Saturday, April 20, 2013

Will the Marathon Bomber Be Read His Miranda Rights?

Interesting, if slightly hysterical, piece on the erosion of Miranda under Holder and the Obama administration. The piece simply presupposes that he won't be read his rights, and goes from there... But the main point of the piece is that Holder's DoJ has pushed an expansive conception of the public safety exception to Miranda. The suspect might very well not be read his rights. And that's worthy of attention.

3 Comments:

Anonymous Lewis Carroll said...

Hi Winston,

I don't claim to be any kind of expert, but my initial, amateurish opinion is that the invocation of the public safety exception to Miranda is appropriate in this instance.

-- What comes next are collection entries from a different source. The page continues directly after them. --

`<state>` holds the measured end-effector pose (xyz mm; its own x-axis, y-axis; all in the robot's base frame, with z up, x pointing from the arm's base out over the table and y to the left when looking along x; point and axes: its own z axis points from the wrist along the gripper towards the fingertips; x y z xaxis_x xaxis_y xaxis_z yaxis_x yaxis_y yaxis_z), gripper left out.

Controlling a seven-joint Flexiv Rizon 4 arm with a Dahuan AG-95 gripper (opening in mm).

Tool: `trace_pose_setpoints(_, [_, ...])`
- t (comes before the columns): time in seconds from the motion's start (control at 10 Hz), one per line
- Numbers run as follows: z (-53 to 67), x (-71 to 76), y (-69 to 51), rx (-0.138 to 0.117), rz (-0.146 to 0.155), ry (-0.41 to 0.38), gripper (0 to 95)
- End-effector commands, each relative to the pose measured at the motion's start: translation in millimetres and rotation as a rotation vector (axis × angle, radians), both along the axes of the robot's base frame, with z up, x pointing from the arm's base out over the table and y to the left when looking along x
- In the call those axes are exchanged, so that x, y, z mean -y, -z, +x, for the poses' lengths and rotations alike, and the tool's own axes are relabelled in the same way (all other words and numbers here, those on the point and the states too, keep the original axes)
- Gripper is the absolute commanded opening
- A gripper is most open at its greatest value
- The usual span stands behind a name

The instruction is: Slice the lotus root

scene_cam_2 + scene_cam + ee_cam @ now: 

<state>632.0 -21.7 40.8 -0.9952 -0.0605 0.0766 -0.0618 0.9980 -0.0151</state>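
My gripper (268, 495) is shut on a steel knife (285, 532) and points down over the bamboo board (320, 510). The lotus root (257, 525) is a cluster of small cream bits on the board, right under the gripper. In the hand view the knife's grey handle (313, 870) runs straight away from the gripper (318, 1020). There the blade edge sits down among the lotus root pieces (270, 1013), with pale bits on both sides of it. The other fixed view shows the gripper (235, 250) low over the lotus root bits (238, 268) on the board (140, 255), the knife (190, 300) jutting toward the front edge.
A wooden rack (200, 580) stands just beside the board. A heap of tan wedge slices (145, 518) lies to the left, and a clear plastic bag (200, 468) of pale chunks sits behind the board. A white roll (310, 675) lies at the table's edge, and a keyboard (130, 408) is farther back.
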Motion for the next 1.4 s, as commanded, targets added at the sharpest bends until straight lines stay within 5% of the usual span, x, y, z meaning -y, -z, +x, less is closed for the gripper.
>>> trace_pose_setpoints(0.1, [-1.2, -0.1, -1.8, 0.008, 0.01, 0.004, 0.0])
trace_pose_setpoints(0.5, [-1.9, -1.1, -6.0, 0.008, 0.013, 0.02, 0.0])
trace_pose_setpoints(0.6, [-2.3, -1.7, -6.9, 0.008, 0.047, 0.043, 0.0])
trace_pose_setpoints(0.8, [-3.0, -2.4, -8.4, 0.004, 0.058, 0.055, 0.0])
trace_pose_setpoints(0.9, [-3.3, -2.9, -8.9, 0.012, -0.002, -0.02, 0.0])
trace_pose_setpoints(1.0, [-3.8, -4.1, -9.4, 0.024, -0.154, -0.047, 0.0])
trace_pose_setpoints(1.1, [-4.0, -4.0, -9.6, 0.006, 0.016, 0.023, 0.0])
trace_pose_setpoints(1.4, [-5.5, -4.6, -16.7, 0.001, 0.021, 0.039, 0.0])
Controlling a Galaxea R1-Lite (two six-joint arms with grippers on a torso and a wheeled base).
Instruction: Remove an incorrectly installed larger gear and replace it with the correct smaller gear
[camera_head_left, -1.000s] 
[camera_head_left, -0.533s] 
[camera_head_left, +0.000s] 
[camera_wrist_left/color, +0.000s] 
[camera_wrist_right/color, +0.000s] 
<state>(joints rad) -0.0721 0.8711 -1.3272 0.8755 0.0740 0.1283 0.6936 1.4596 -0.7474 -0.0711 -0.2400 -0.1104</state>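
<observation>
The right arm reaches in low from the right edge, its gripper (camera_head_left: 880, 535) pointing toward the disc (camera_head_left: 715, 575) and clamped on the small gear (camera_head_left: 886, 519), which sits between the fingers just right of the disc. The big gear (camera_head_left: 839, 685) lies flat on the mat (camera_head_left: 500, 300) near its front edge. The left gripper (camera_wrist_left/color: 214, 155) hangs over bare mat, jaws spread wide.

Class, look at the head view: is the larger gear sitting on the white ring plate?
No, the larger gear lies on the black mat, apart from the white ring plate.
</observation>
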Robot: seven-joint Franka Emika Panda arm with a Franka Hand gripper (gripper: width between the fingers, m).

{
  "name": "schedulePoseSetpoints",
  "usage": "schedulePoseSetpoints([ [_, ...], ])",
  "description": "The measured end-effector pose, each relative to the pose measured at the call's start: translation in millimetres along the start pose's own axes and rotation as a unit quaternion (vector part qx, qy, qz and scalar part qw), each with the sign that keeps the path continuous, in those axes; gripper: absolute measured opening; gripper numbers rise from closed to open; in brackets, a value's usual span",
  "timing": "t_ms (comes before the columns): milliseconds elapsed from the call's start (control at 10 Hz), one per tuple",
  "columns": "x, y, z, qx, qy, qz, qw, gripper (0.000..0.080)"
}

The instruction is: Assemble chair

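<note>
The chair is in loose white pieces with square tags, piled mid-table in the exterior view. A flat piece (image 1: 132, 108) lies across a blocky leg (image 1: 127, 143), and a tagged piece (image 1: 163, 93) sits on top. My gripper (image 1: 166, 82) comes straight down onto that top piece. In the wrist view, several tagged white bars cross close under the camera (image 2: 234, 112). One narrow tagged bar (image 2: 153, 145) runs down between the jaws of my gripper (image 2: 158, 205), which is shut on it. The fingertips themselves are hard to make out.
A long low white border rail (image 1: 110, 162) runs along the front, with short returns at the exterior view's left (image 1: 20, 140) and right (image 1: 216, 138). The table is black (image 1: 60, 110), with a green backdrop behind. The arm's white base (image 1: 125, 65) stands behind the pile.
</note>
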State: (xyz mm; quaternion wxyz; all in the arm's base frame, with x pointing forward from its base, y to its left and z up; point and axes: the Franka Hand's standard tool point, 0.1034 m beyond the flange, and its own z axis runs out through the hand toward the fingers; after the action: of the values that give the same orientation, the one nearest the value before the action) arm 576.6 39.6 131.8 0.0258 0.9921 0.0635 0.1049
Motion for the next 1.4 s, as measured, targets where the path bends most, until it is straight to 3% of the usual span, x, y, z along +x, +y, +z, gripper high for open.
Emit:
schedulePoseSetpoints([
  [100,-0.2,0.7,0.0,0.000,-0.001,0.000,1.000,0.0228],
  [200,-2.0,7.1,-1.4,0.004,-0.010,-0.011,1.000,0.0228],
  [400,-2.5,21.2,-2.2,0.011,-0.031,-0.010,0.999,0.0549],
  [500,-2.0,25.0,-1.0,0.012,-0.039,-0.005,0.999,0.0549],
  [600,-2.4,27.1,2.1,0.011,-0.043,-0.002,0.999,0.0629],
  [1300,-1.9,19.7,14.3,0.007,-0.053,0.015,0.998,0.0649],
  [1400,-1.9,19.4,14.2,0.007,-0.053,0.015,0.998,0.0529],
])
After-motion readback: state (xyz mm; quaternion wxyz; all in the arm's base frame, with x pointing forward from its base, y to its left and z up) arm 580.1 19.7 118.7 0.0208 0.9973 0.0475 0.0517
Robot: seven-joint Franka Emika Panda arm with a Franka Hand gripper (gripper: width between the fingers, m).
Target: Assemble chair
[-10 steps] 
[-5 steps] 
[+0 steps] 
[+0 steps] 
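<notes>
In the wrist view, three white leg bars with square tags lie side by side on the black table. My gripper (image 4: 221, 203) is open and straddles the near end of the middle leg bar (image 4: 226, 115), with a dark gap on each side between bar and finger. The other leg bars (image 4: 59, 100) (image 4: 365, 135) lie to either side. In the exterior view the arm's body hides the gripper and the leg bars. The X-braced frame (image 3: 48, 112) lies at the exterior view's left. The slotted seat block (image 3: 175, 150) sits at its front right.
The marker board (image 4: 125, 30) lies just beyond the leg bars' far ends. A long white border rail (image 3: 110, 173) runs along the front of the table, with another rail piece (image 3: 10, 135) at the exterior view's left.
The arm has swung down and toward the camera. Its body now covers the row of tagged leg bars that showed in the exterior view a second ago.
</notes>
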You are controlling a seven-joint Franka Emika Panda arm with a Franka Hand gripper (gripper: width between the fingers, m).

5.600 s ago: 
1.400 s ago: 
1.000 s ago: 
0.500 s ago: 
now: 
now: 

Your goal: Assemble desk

These guys were carrying around, and had possibly planted, all kinds of explosive devices in and around Boston. If the need to find those explosives doesn't constitute exigent circumstances, I don't know what does.

Just MHO.

1:57 PM  
Anonymous Anonymous said...

Also, the public exception clause has a 48 hour time limit from the time of apprehension(talking points memo had a good article on this recently). My understanding is that he must be read his rights at that point. And if he's still unconscious...this might be moot point.

8:56 AM  
Anonymous Lewis Carroll said...

I would also add Winston that as long as the gov doesn't care that any non-Mirandized statements can't be used at trial, it shouldn't make any difference whether he was Mirandized or not. So if they feel they have adequate other evidence to convict, the fact that the statements are not admissable might not matter.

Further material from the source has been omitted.